The Supreme Court in the case of Aparna Ajinkya Firodia v. Ajinkya Arun Firodia (2023) laid down principles that could be culled out as to the circumstances under which a DNA test of a minor child may be directed to be conducted:

  • That a DNA test of a minor child is not to be ordered routinely, in matrimonial disputes. Proof by way of DNA profiling is to be directed in matrimonial disputes involving allegations of infidelity, only in matters where there is no other mode of proving such assertions.
  • DNA tests of children born during the subsistence of a valid marriage may be directed, only when there is sufficient prima-facie material to dislodge the presumption under Section 112 of the IEA. Further, if no plea has been raised as to non-access, in order to rebut the presumption under Section 112 of the Evidence Act, a DNA test may not be directed.
  • A Court would not be justified in mechanically directing a DNA test of a child, in a case where the paternity of a child is not directly in issue, but is merely collateral to the proceeding.
  • Merely because either of the parties have disputed a factum of paternity, it does not mean that the Court should direct DNA test or such other test to resolve the controversy.
    • The parties should be directed to lead evidence to prove or disprove the factum of paternity and only if the Court finds it impossible to draw an inference based on such evidence, or the controversy in issue cannot be resolved without DNA test, it may direct DNA test and not otherwise.
    • In other words, only in exceptional and deserving cases, where such a test becomes indispensable to resolve the controversy the Court can direct such test.
  • While directing DNA tests as a means to prove adultery, the Court is to be mindful of the consequences thereof on the children born out of adultery, including inheritance related consequences, social stigma, etc.
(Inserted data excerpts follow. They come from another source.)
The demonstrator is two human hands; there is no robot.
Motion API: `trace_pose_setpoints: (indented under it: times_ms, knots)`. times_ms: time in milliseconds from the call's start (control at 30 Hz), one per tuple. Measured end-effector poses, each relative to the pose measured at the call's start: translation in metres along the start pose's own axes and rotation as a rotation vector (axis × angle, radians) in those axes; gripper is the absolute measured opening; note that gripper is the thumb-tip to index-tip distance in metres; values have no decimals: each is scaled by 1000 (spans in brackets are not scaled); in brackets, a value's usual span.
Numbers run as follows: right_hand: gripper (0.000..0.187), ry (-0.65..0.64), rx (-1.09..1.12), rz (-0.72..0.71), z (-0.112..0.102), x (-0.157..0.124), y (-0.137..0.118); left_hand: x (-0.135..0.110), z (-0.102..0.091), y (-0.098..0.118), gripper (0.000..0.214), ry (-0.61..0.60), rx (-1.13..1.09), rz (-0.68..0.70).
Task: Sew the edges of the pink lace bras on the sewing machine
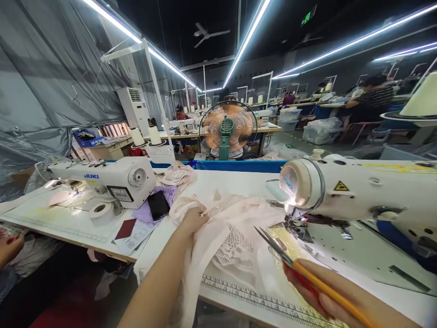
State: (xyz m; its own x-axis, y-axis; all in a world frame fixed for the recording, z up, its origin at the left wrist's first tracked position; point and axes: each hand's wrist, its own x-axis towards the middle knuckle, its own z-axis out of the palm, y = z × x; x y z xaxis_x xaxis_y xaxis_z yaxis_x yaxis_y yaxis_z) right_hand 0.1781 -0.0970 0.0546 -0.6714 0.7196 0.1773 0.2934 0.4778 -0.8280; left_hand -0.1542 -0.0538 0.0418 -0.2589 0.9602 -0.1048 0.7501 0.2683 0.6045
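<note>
My left hand (193, 222) is closed on a bunched pale pink lace garment (235, 243), which spreads over the white table and hangs past its front edge. In my right hand (336, 283) is a pair of scissors (280, 249) with orange and red on the handles. Their blades point up and left, slightly apart, beside the lace and not visibly touching it. A white sewing machine (355, 184) stands just beyond my right hand, its lamp lit over the needle area. Printed ruler marks (246, 296) run along the table's front edge, under the cloth.
To the left stands a JUKI sewing machine (102, 180), with a white tape roll (101, 213), a phone (158, 205) and papers (136, 234) nearby. Another person's hand (12, 248) shows at far left. A large fan (228, 130) stands behind the table.
</note>
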Motion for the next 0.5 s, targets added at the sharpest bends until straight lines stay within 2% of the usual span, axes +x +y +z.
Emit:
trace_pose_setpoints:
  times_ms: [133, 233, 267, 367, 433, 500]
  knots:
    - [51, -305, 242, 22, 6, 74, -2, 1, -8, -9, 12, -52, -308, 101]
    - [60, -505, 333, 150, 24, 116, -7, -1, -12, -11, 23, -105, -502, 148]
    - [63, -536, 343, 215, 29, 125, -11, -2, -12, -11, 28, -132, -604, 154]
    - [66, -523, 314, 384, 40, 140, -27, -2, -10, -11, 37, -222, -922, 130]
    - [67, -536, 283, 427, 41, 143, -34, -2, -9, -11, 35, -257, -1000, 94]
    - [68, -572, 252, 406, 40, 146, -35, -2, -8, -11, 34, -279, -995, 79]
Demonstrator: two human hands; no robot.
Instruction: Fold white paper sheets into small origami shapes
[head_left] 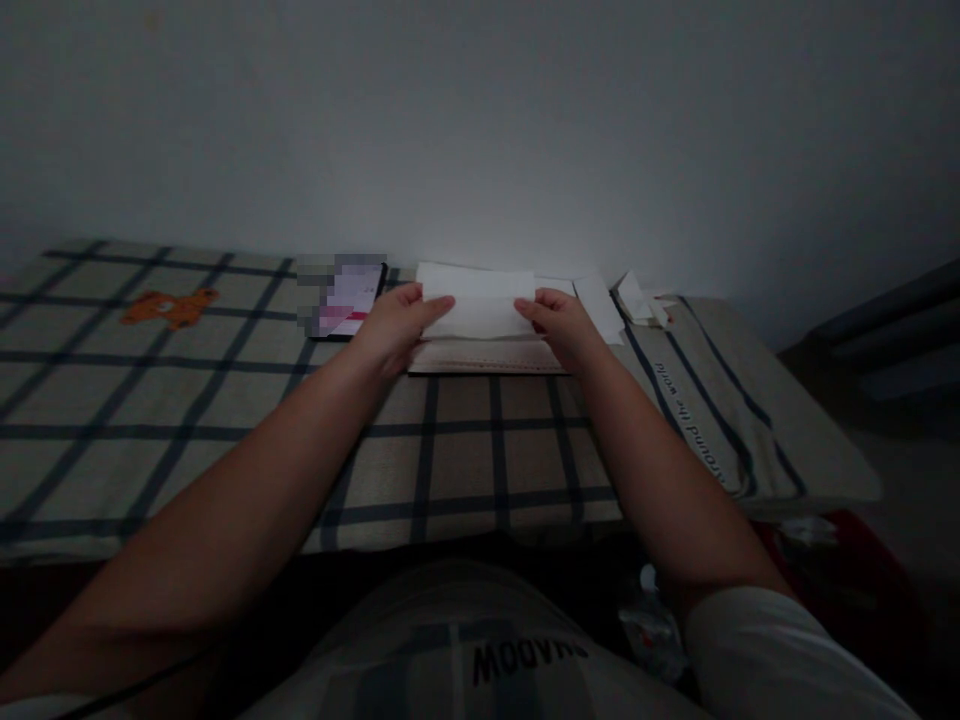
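Note:
A sheet of white paper (480, 305) with a crease across it is held up between my two hands. My left hand (397, 325) pinches its left edge, thumb on the front face. On the right edge, my right hand (561, 322) grips it the same way; the fingers behind the paper are hidden. Under the sheet lies a flat pale pad or book (487, 358) with a dark lower edge. More white paper (600, 305) spreads out beside my right hand.
A phone (349, 300) with a lit screen lies left of my left hand. An orange animal-shaped piece (171, 308) sits farther left on the checked tablecloth (247, 400). Crumpled paper (641, 300) is at the right. Below stand a clear plastic bottle (651, 630) and a red container (862, 570).

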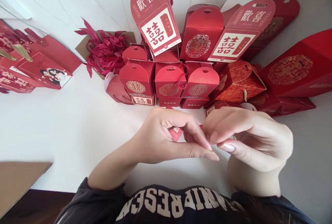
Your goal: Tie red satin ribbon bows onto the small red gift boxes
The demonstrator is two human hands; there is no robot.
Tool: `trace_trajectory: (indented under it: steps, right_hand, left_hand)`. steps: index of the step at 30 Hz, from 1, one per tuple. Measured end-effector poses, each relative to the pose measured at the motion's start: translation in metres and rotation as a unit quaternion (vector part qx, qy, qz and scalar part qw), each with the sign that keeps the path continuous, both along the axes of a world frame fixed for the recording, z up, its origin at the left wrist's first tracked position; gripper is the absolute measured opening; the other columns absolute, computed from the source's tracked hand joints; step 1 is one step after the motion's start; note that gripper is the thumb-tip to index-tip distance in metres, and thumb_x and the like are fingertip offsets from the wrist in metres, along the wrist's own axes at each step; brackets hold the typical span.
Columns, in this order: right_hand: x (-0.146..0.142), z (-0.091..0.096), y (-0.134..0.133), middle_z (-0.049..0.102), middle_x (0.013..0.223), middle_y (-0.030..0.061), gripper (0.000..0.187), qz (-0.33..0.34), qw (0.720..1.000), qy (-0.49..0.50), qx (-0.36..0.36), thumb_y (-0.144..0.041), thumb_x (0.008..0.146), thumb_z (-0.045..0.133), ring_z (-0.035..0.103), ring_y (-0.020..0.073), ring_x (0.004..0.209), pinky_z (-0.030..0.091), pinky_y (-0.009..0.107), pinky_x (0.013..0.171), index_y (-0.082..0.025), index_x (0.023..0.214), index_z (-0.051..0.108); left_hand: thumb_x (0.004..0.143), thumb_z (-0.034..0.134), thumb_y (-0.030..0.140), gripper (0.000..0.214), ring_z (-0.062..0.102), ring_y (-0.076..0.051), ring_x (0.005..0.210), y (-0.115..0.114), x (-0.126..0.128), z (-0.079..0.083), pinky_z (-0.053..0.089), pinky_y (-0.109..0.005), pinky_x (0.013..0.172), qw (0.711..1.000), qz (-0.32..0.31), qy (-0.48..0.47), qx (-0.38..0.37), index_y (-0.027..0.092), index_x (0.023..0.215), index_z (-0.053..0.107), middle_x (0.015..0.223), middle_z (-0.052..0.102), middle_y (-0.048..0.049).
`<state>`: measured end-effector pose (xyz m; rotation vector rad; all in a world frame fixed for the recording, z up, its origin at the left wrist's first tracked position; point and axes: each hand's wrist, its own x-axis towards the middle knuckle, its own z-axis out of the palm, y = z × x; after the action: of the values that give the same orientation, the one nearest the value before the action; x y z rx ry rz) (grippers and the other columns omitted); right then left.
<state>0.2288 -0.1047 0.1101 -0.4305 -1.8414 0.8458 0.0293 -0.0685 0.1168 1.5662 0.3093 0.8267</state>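
My left hand (168, 136) and my right hand (249, 137) meet fingertip to fingertip low over the white table (64, 127). Both are curled in a pinch. Between the fingers of my left hand shows a small red tag or packet (176, 133) with white print. A thin red strip runs from it to my right fingertips. What my right fingers pinch is mostly hidden. Just behind my hands stands a cluster of small red gift boxes (168, 80).
Taller red gift boxes with white labels (155, 20) stand against the back wall. A pile of red ribbons (106, 51) lies in a brown box at the back left. Flat red bags (44, 65) lie far left, a large red box (295, 68) at right, brown cardboard (18, 179) at lower left.
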Motion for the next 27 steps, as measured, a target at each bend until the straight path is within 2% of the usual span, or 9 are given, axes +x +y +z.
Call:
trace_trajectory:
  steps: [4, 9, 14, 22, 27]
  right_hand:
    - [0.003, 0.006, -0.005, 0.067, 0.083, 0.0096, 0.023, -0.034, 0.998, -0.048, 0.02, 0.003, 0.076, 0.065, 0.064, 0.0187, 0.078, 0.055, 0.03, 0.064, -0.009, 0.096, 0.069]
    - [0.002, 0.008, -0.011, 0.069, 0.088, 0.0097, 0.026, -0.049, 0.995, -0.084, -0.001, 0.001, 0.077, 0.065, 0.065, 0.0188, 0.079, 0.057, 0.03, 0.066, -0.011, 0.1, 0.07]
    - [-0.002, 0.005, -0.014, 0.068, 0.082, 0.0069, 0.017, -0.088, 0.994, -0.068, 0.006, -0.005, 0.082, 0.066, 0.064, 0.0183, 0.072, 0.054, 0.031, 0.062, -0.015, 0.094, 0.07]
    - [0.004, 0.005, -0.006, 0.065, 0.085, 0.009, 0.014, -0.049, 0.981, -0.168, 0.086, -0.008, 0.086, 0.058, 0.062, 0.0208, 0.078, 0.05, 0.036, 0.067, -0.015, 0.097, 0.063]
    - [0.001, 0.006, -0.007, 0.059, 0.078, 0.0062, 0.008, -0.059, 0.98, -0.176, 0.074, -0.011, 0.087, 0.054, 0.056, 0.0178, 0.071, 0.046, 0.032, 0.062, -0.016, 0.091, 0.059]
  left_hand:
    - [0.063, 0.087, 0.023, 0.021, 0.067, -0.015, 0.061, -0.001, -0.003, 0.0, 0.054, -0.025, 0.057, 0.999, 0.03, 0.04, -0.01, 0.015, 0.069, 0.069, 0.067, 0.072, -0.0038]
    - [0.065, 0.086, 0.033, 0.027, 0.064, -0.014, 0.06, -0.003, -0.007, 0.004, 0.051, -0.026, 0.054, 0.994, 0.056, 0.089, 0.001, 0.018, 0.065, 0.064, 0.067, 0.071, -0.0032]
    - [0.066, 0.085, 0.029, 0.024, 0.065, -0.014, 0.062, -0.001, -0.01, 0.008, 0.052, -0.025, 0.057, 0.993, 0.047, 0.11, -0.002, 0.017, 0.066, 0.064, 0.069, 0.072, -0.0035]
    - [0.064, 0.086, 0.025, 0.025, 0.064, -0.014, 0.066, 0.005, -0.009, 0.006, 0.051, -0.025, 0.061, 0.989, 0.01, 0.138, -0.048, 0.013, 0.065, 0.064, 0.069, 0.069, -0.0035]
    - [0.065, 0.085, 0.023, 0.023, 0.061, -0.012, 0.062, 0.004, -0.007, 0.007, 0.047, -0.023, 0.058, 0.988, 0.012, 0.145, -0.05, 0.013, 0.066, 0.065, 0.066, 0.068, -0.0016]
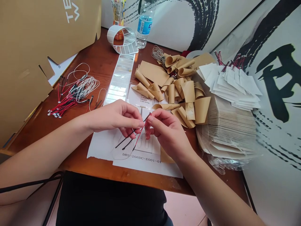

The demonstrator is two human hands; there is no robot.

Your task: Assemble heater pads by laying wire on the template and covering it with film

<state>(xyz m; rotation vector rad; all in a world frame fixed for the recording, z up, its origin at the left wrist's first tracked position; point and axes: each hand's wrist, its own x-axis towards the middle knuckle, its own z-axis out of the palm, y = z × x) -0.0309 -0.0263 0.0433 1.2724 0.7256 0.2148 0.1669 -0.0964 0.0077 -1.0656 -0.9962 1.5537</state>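
Note:
Over a printed paper sheet (101, 149), both hands meet on a small set of thin red and black wires (138, 137). My left hand (122, 117) pinches the wires between thumb and fingers, and their black ends hang down toward the sheet. The fingers of my right hand (164, 127) are closed on the upper end of the same wires; whatever sits at that end is mostly hidden. A loose pile of white, red and black cables (81, 89) lies left of my left hand. Curled brown paper pieces (188, 91) lie beyond my right hand.
A strip of labels (119, 75) runs back to its roll (123, 39) near a water bottle (144, 26). Right of my hands stands a stack of paper bags (231, 125), with filled white packets (231, 81) on top. A large cardboard box (47, 37) borders the left.

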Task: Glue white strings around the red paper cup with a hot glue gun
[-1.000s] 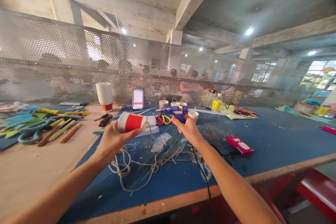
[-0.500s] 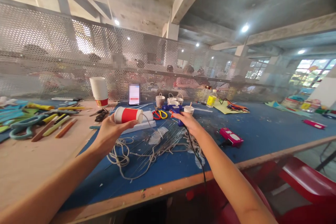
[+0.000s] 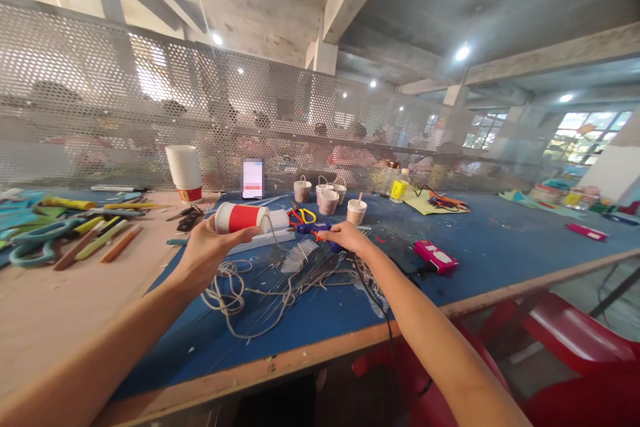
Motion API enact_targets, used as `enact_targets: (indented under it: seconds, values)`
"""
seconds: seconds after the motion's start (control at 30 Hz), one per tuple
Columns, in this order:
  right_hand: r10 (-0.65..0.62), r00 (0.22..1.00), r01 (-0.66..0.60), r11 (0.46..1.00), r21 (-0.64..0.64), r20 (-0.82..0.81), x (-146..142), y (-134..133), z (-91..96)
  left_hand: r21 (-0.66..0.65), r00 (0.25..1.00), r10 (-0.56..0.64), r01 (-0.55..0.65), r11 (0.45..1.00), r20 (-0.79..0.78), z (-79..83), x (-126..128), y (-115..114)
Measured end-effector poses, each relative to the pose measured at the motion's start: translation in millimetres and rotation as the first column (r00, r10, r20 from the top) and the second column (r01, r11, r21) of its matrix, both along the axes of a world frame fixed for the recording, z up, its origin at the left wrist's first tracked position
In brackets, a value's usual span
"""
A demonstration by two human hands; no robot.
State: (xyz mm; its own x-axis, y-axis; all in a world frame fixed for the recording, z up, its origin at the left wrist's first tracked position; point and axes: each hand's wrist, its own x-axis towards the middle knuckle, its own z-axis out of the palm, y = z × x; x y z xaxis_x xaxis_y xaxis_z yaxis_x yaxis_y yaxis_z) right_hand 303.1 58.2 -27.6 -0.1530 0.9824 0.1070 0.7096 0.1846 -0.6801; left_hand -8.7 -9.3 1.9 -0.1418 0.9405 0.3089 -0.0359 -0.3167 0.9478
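My left hand (image 3: 207, 250) holds a red and white paper cup (image 3: 241, 217) on its side above the blue table (image 3: 490, 260). A thin string trails from the cup's mouth. My right hand (image 3: 344, 236) is closed on the handle of a blue glue gun (image 3: 313, 229), whose nozzle points left toward the cup. Its black cord (image 3: 376, 297) runs back along my forearm over the table edge. Tangled white string (image 3: 235, 293) and several clear glue sticks (image 3: 305, 267) lie beneath both hands.
Small cups with string handles (image 3: 327, 199) and red and yellow scissors (image 3: 300, 215) stand behind my hands. A stack of paper cups (image 3: 183, 171), a phone (image 3: 253, 178), a pink box (image 3: 434, 256) and coloured foam pieces (image 3: 65, 233) are around. A perforated metal screen (image 3: 100, 113) backs the table; red chairs (image 3: 575, 340) sit right.
My right hand has drawn the glue gun down and toward me, turning its nozzle toward the cup. The left hand with the cup has barely shifted.
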Motion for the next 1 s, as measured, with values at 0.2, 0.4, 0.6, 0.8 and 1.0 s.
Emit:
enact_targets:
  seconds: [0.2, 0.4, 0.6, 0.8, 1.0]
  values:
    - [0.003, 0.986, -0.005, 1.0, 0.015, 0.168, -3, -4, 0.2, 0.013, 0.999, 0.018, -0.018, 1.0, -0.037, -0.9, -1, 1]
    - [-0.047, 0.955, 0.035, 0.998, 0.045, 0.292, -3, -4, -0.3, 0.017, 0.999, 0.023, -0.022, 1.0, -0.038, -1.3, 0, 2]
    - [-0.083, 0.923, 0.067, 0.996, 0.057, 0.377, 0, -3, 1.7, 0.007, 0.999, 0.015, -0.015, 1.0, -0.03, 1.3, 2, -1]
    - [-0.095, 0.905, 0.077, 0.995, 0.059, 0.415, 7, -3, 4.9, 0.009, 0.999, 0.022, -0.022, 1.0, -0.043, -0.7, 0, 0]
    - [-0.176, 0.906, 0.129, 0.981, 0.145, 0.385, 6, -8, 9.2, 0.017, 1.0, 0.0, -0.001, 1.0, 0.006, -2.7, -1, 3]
What is Legal Provision Involved in the Case?

  • Section 112 of IEA: Birth during marriage, conclusive proof of legitimacy.—
    • The fact that any person was born during the continuance of a valid marriage between his mother and any man, or within two hundred and eighty days after its dissolution, the mother remaining unmarried, shall be conclusive proof that he is the legitimate son of that man, unless it can be shown that the parties to the marriage had no access to each other at any time when he could have been begotten.